Schmidt: Wir befinden uns in einer evolutionären Phase. Revolutionär wirkte Jürgen Klinsmann. Ähnlich verlaufen Entwicklungen bei Wirtschaftsunternehmen, bei denen man auch Auftauphasen, Phasen eines radikalen Wandels und Stabilisierungsphasen unterscheidet. Meistens ist es doch, dass es einen externen Schock braucht, damit Organisationen das vorherrschende Gleichgewicht verlassen und neuartige Ideen umsetzen. Das EM-Turnier 2004 und der anschließende Rückritt Rudi Völlers waren solche Schockerlebnisse, die den Revolutionär Jürgen Klinsmann erst ermöglichten. Mit der Ära Löw befinden wir uns in einer stabilisierenden Phase.

DFB.de: Wie schneidet Löw im Vergleich zu seinen direkten Vorgängern ab?

Schmidt: Wir haben seine ersten 89 Spiele ausgewertet. Da hatte er einen Schnitt von 2,2 Punkten pro Spiel gegenüber Klinsmann mit 2 Punkten, Völler mit 1,8 Punkten und Ribbeck mit 1,5 Punkten pro Partie im Schnitt. Noch beeindruckender: Löw weist mit 71 Prozent gewonnener Spiele zudem die höchste Siegquote gegen Top-Ten-Mannschaften der verganenen 14 Jahre auf.

DFB.de: Der Erfolg ging einher mit einer stetigen Verjüngung der Mannschaft.

Schmidt: Genau. Für die EM 2008 nominierte Löw fünf Spieler ohne Turniererfahrung und für die WM 2010 sogar elf Feldspieler und drei neue Torhüter ohne vorherige EM- oder WM-Erfahrung. Lag das durchschnittliche Alter des EM-Kaders 2000 noch bei knapp 29 Jahren, schickte Deutschland zehn Jahre später das drittjüngste Team mit durchschnittlich 25 Jahren ins WM-Rennen. 2012 bei der EM stellte Deutschland das jüngste Team des Turniers.

DFB.de: Viele Zahlen - zum Abschluss bitte noch eine. Sie haben die Facebook-Fans gezählt. Was kam dabei heraus?

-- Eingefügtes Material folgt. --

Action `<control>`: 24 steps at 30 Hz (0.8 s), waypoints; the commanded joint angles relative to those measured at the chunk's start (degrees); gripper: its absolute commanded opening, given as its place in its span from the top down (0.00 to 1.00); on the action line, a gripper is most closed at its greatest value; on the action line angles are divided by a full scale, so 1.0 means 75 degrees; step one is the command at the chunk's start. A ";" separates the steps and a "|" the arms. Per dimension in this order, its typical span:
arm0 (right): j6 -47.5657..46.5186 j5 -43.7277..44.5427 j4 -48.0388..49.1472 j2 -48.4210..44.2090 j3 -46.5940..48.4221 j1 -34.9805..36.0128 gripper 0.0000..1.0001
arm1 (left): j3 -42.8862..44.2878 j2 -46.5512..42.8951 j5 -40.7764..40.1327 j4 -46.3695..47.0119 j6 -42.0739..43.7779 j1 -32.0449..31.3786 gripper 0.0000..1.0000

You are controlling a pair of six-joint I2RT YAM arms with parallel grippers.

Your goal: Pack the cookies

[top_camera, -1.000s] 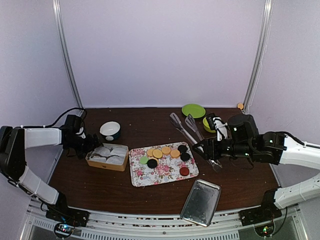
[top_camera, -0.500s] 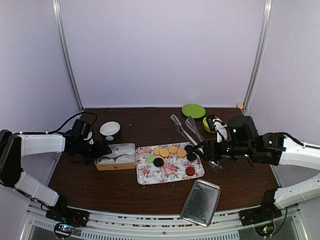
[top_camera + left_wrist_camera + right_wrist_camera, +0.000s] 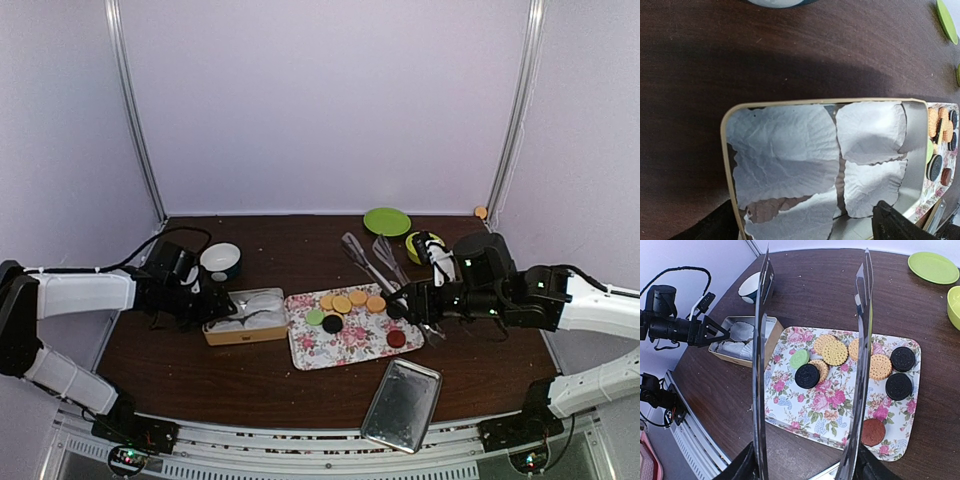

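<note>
Evidently packing has not begun: the cookies all lie on the floral tray, five orange, three black, one green, one dark red. The right gripper clenches spread tongs above them and must next pinch one; the left gripper straddles the tin of four paper cups, grasp unclear

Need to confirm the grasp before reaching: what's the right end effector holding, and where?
The tongs, gripped at their handle end; blades apart, pointing toward the tray.
</note>
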 commanded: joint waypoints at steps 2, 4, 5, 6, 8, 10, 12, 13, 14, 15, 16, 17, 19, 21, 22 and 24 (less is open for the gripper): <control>0.0001 0.0342 -0.0145 -0.0245 0.0040 0.0040 0.43 | 0.0293 -0.0789 -0.0299 -0.0401 0.0187 -0.0065 0.05; -0.0079 0.0440 -0.0271 -0.0288 0.0113 0.0046 0.43 | 0.0446 -0.1237 -0.0631 -0.0927 0.0317 -0.0065 0.04; -0.0123 0.0495 -0.0347 -0.0302 0.0175 0.0041 0.43 | 0.0570 -0.1475 -0.0839 -0.1203 0.0404 -0.0057 0.04; -0.0212 0.0542 -0.0417 -0.0323 0.0229 0.0048 0.42 | 0.0726 -0.1731 -0.1093 -0.1490 0.0513 -0.0060 0.03; -0.0360 0.0657 -0.0577 -0.0342 0.0402 0.0047 0.42 | 0.1093 -0.2229 -0.1638 -0.1912 0.0761 -0.0054 0.03; -0.0511 0.0773 -0.0807 -0.0349 0.0633 0.0041 0.42 | 0.1630 -0.2606 -0.2129 -0.2218 0.1128 -0.0044 0.03; -0.0637 0.0894 -0.0978 -0.0343 0.0786 0.0039 0.42 | 0.2317 -0.2771 -0.2569 -0.2431 0.1603 -0.0045 0.03; -0.0675 0.0934 -0.1047 -0.0352 0.0839 0.0037 0.42 | 0.2685 -0.2789 -0.2739 -0.2451 0.1843 -0.0043 0.03; -0.0725 0.0963 -0.1057 -0.0378 0.0869 0.0038 0.42 | 0.3034 -0.2771 -0.2905 -0.2418 0.2100 -0.0050 0.03; -0.0771 0.0963 -0.1042 -0.0387 0.0873 0.0038 0.42 | 0.3344 -0.2732 -0.3026 -0.2351 0.2342 -0.0049 0.03; -0.0819 0.0979 -0.1044 -0.0389 0.0878 0.0043 0.42 | 0.3613 -0.2692 -0.3094 -0.2180 0.2719 -0.0045 0.03; -0.0837 0.1009 -0.1055 -0.0390 0.0881 0.0041 0.42 | 0.3811 -0.2649 -0.3109 -0.1951 0.2996 -0.0043 0.03; -0.0823 0.1079 -0.1082 -0.0366 0.0864 0.0042 0.43 | 0.4037 -0.2553 -0.2941 -0.1381 0.3523 -0.0050 0.02; -0.0815 0.1071 -0.1004 -0.0344 0.0763 0.0044 0.43 | 0.3905 -0.2496 -0.2789 -0.0729 0.3988 -0.0053 0.02; -0.0795 0.1037 -0.0963 -0.0328 0.0716 0.0047 0.43 | 0.3752 -0.2501 -0.2796 -0.0393 0.4156 -0.0048 0.02; -0.0821 0.0834 -0.1081 -0.0190 0.0761 0.0048 0.42 | 0.3331 -0.2542 -0.2928 0.0171 0.4446 -0.0048 0.02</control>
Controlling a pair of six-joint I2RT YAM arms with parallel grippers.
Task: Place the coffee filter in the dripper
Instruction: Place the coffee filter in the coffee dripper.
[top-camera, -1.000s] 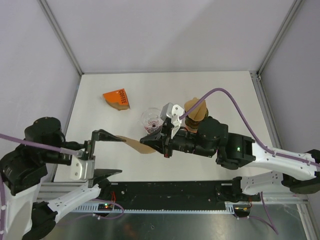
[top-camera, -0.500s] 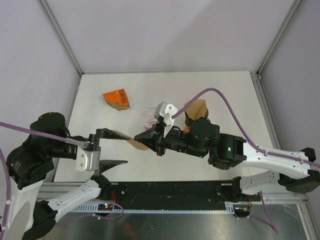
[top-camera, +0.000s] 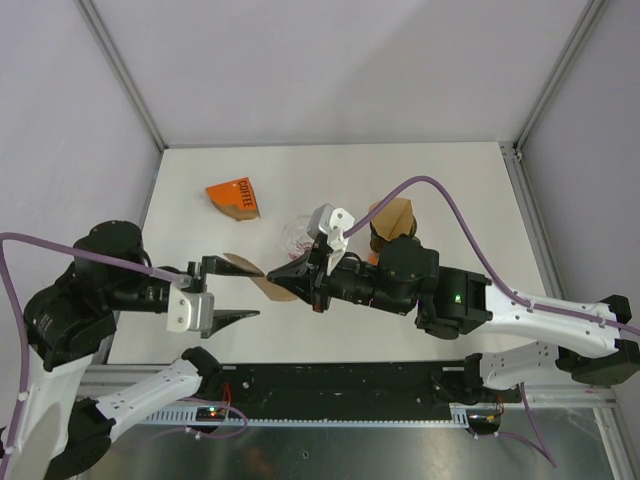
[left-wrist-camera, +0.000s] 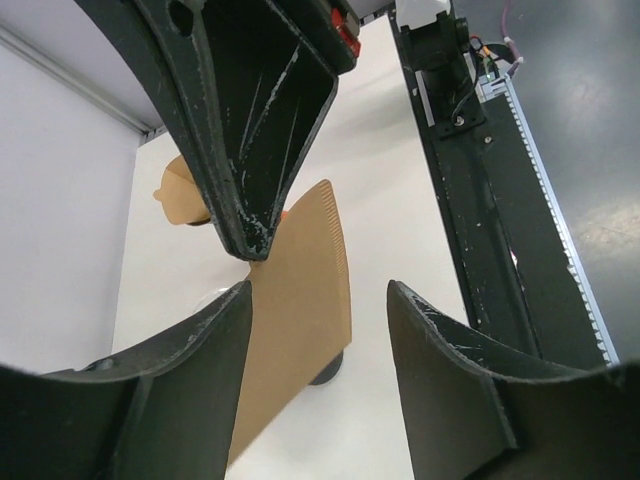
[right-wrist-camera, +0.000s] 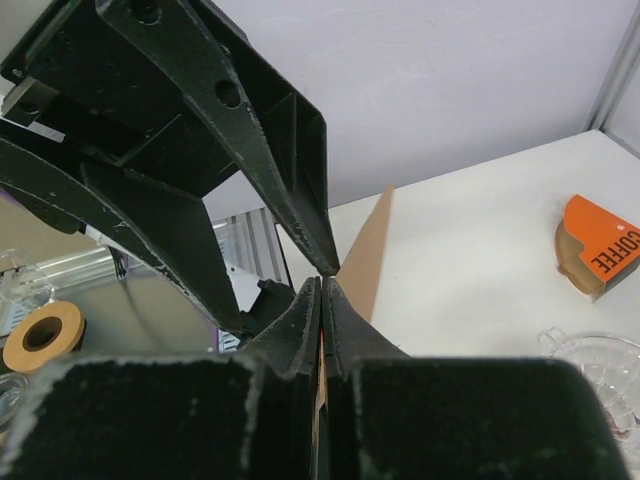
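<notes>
Coffee filter (top-camera: 268, 285): brown paper, folded flat, fan-shaped with a crimped seam along one edge. It is held up off the counter (top-camera: 440, 180), just near-left of the dripper (top-camera: 298, 236) and not yet in it.

Right pincer (top-camera: 297, 278): jaws pressed together on the filter's corner nearest the dripper, with only a thin paper edge showing between the fingers in its own wrist view.

Left pincer (top-camera: 243, 288): about half open, jaws on either side of the filter's free end, farther from the dripper. The paper sits near one finger. A clear gap shows on the other side, so it has no grip.

Dripper: clear, cone-shaped, upright, empty as far as can be seen.

Orange pack (top-camera: 234, 199) marked COFFEE lies well left of the dripper, toward the far wall.

Handling, as a judgement:
- The paper is very light, thin and limp, and will flop or curl from a single pinch.
- It creases and tears easily, and smooth fingers may slide on it.
- The crimped seam looks like the stiffest place to hold.
- Pinching a single layer near the open rim would let the cone spread before seating.
</notes>
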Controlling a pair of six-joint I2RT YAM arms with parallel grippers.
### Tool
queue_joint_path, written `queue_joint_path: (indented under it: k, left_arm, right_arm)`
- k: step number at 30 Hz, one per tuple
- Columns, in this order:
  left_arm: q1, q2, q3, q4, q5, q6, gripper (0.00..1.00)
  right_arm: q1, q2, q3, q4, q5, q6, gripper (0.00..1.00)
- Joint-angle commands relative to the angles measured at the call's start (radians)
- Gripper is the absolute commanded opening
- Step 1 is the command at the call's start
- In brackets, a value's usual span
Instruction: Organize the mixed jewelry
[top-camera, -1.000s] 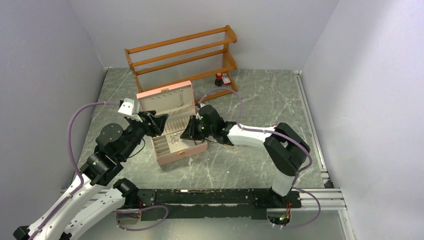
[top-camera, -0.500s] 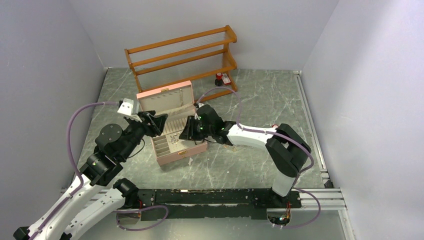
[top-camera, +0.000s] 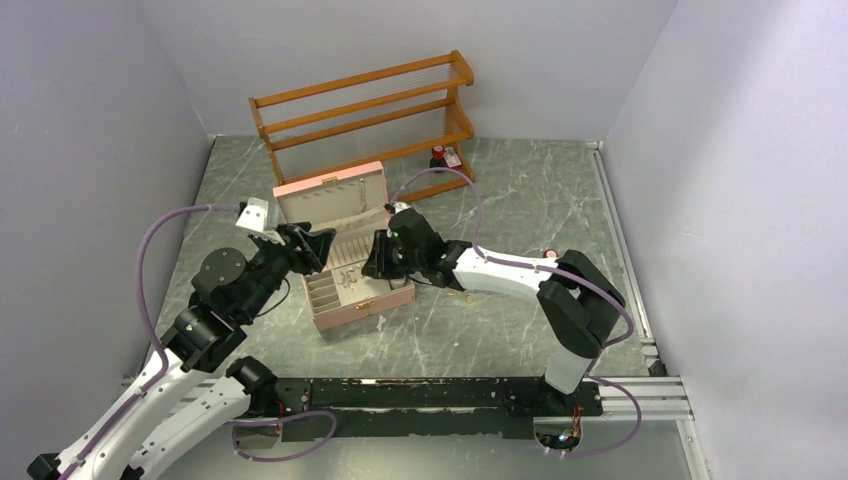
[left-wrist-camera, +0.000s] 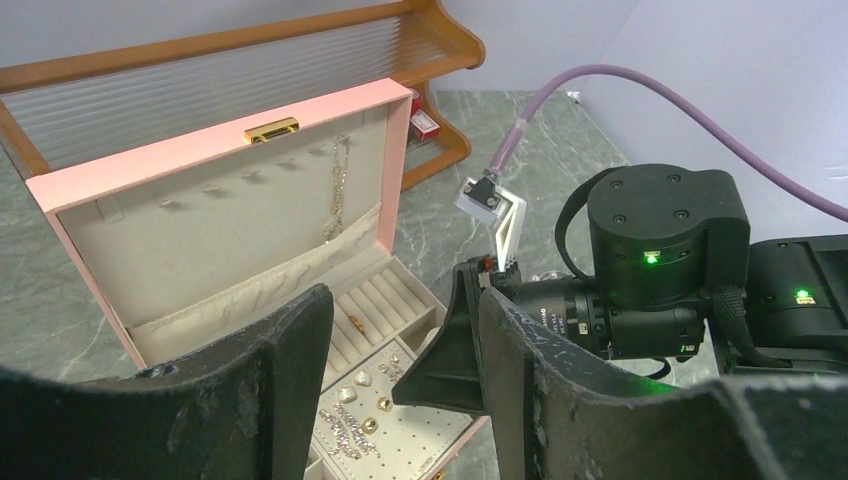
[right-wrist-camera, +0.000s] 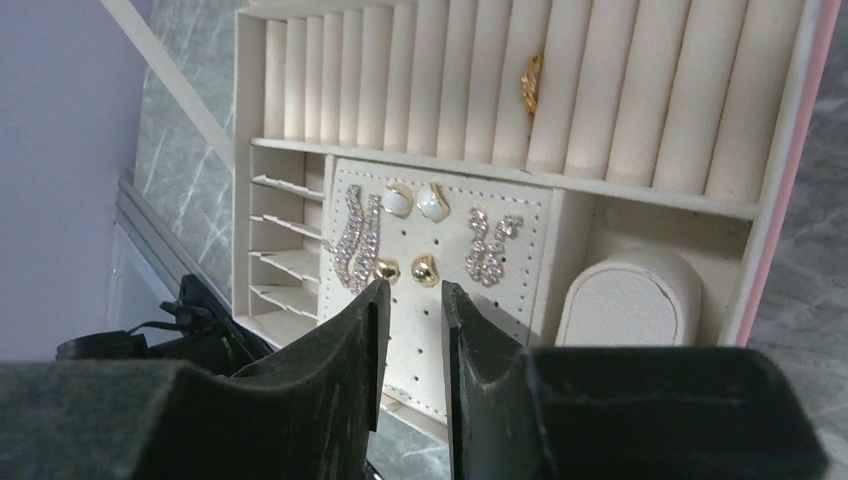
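Observation:
The pink jewelry box (top-camera: 378, 298) stands open at the table's middle. In the right wrist view its perforated pad holds jewelry: two pearl earrings (right-wrist-camera: 415, 200), two gold studs (right-wrist-camera: 405, 268) and crystal earrings (right-wrist-camera: 489, 245); a gold ring (right-wrist-camera: 531, 80) sits in the ring rolls. My right gripper (right-wrist-camera: 412, 290) hovers just above the pad near the gold studs, jaws narrowly apart and empty; it shows over the box's right part in the top view (top-camera: 374, 264). My left gripper (left-wrist-camera: 404, 300) is wide open and empty, above the box's left side (top-camera: 318, 246).
A wooden rack (top-camera: 365, 110) stands behind the box, with a red-capped bottle (top-camera: 438, 157) beside its right end. A necklace (left-wrist-camera: 335, 195) hangs in the box lid. A white cushion (right-wrist-camera: 625, 300) fills the box's corner cell. Small loose pieces (top-camera: 462, 294) lie under the right arm.
My right gripper has shifted slightly left and back over the box's tray. The left arm has not moved.

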Motion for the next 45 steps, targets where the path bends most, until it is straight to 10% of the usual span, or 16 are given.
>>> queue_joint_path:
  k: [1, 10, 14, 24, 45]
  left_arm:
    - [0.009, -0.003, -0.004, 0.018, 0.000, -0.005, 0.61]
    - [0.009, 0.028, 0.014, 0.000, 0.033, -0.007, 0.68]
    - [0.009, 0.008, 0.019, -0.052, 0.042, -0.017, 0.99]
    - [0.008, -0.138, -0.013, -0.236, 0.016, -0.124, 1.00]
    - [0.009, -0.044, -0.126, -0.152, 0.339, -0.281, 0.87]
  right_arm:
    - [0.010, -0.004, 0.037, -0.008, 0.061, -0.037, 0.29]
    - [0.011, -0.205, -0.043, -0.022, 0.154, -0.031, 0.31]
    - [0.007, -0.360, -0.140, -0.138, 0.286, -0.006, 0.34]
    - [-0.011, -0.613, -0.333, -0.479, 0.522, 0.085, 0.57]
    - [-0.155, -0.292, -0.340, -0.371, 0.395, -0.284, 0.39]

Schmidt: Kein gutes Ergebnis jedenfalls für die Politik. Die zehn beliebtesten Nationalspieler versammeln auf ihren Facebook-Seiten über 25 Millionen Fans. Die zehn beliebtesten Politiker bringen es dagegen auf lediglich knapp 500.000 Fans. Mit einem Post auf Facebook erreichen die Nationalspieler damit 56-mal mehr Menschen als die Politiker.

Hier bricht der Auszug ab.